>>
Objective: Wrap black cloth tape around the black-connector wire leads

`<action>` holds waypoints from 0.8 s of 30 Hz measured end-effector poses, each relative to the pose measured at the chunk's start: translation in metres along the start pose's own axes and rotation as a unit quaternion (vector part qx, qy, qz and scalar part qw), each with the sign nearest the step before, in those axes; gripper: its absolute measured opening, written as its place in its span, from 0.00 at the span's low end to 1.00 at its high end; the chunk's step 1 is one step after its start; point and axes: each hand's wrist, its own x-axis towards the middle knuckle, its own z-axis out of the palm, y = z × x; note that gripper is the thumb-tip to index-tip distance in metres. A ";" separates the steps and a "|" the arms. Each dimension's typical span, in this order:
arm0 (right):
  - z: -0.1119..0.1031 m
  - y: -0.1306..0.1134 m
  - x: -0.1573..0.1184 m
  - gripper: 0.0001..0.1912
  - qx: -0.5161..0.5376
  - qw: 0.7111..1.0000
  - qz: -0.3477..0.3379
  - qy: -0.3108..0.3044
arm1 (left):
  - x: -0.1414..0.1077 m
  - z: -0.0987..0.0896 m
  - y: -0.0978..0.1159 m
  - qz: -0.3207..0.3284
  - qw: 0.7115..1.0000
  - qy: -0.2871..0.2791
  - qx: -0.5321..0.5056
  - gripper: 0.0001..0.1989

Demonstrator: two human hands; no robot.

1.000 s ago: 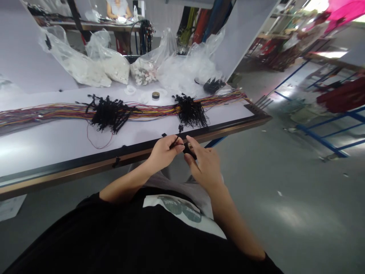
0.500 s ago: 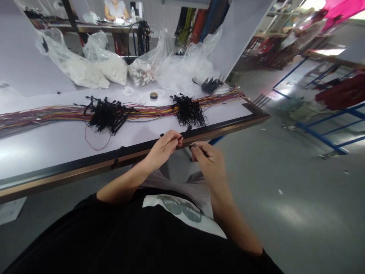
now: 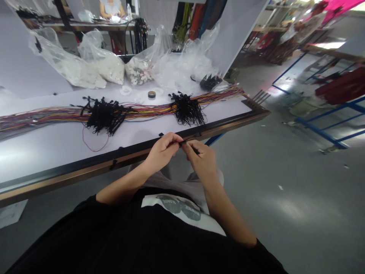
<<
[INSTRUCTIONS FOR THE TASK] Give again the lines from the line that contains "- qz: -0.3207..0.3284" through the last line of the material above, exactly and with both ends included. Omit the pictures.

[THE ANSWER]
  - qz: -0.3207..0.3284
  - qw: 0.7115..1.0000
  - qy: -0.2871..0.2791
  - qx: -0.5321..0.5056
  - gripper: 0.0001..0.1989

Demonstrator: two human hands; no robot.

1.000 s ago: 
0.500 s ago: 
now: 

The exercise is fully answered.